What the exercise asks:
Transcribe only the lines in the data below falling between the line with "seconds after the" and the line with "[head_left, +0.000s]", including those two lines, and leave out any picture.

Input data:
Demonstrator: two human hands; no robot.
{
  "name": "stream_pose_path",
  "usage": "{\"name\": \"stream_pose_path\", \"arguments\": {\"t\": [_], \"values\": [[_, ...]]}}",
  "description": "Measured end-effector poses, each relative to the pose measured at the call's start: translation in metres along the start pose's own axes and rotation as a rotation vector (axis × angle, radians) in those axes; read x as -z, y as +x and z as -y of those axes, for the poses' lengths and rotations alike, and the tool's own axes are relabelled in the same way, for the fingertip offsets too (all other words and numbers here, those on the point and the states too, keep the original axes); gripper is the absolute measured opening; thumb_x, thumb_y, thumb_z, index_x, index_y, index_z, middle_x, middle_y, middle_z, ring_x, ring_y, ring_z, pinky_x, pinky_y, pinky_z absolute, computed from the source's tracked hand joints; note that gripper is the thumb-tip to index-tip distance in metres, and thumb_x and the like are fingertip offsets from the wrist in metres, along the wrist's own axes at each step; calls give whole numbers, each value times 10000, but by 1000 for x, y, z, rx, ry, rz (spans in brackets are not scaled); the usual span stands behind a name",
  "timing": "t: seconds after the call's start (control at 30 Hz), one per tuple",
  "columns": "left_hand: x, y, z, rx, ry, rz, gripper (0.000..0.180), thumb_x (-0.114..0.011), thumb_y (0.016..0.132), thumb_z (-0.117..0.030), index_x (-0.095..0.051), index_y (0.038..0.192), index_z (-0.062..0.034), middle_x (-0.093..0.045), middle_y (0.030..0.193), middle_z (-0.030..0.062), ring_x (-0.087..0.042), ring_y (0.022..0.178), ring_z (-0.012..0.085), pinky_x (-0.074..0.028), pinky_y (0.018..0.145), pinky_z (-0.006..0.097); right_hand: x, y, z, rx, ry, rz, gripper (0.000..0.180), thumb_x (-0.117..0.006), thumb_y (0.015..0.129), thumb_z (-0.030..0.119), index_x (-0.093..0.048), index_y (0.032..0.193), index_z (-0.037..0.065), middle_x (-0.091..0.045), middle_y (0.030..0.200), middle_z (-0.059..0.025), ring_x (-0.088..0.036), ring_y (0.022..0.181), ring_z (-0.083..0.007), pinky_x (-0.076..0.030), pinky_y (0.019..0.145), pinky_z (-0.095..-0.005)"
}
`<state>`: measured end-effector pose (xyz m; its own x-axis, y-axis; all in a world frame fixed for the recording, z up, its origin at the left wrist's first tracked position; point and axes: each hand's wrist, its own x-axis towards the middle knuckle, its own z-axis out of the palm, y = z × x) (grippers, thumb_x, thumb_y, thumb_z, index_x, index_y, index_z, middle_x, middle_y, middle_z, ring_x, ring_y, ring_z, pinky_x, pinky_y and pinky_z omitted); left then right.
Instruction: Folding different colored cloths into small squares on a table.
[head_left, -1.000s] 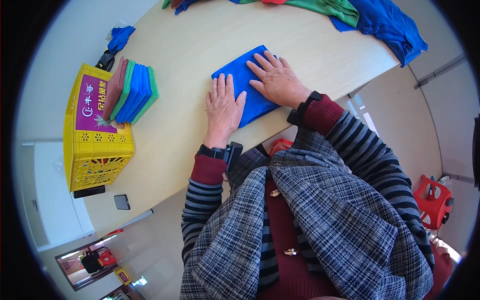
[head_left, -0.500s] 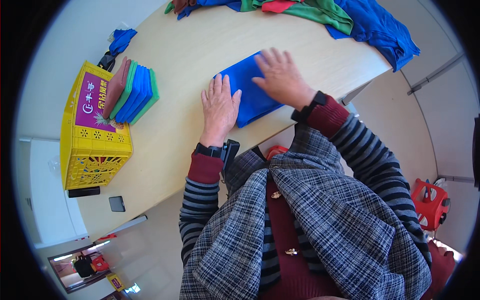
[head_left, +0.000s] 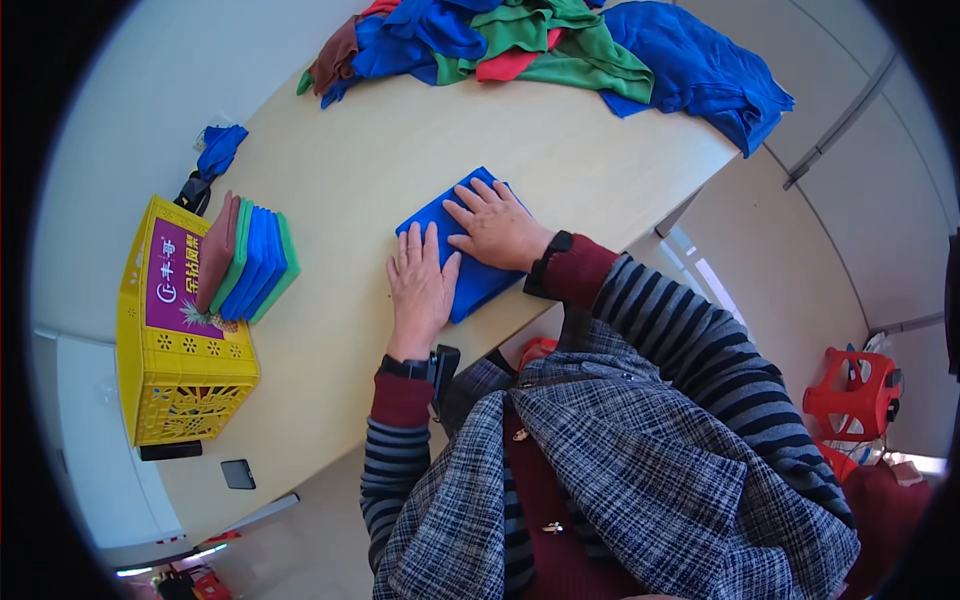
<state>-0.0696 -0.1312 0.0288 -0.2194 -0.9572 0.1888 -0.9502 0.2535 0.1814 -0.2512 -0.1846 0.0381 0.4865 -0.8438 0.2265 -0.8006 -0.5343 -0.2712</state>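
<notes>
A folded blue cloth [head_left: 462,250] lies flat on the light wooden table [head_left: 400,160] near its front edge. My left hand [head_left: 420,287] presses palm-down on the cloth's left part, fingers spread. My right hand [head_left: 495,225] lies flat on its right part, fingers pointing toward the far left. Both hands hold nothing, they only rest on the cloth.
A yellow plastic crate [head_left: 178,330] stands at the table's left end with a stack of folded cloths [head_left: 248,258], brown, green and blue, leaning against it. A heap of unfolded cloths [head_left: 560,45] fills the far side. A red stool [head_left: 852,392] stands on the floor, right.
The view has tilted, so the table and cloth sit lower in the picture. Both hands stay flat on the blue cloth, the right one slid slightly across it.
</notes>
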Motion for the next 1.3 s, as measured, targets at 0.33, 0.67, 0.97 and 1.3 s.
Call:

Expected answer:
  "timing": "t: seconds after the call's start (control at 30 Hz), one per tuple",
  "columns": "left_hand: x, y, z, rx, ry, rz, gripper (0.000..0.180), thumb_x (-0.114..0.011), thumb_y (0.016..0.132), thumb_z (-0.117..0.030), index_x (-0.095..0.051), index_y (0.038..0.192), index_z (-0.062..0.034), middle_x (-0.093..0.045), middle_y (0.030..0.193), middle_z (-0.030..0.062), ring_x (-0.087..0.042), ring_y (0.022..0.178), ring_z (-0.012..0.085), pinky_x (-0.074..0.028), pinky_y (0.018..0.145), pinky_z (-0.006..0.097); right_hand: x, y, z, rx, ry, rz, gripper (0.000..0.180), thumb_x (-0.117..0.006), thumb_y (0.015..0.129), thumb_z (-0.030..0.119), index_x (-0.093..0.048), index_y (0.032..0.193), index_z (-0.037..0.065), middle_x (-0.091..0.045), middle_y (0.030..0.200), middle_z (-0.059..0.025), ring_x (-0.088..0.036), ring_y (0.022..0.181), ring_z (-0.083..0.007), pinky_x (-0.076..0.030), pinky_y (0.019..0.145), pinky_z (-0.095..-0.005)"
}
`<state>`: measured end-effector pose (xyz m; its own x-axis, y-axis; all in a world frame fixed for the recording, z up, its origin at the left wrist's first tracked position; point and axes: each hand's wrist, its own x-axis towards the middle knuckle, its own z-axis out of the palm, y = z × x) (grippers, thumb_x, thumb_y, thumb_z, index_x, index_y, index_z, middle_x, middle_y, middle_z, ring_x, ring_y, ring_z, pinky_x, pinky_y and pinky_z omitted); left then right.
Instruction: Folding different colored cloths into small squares on a table.
[head_left, -1.000s] 
[head_left, -0.500s] 
[head_left, +0.000s] 

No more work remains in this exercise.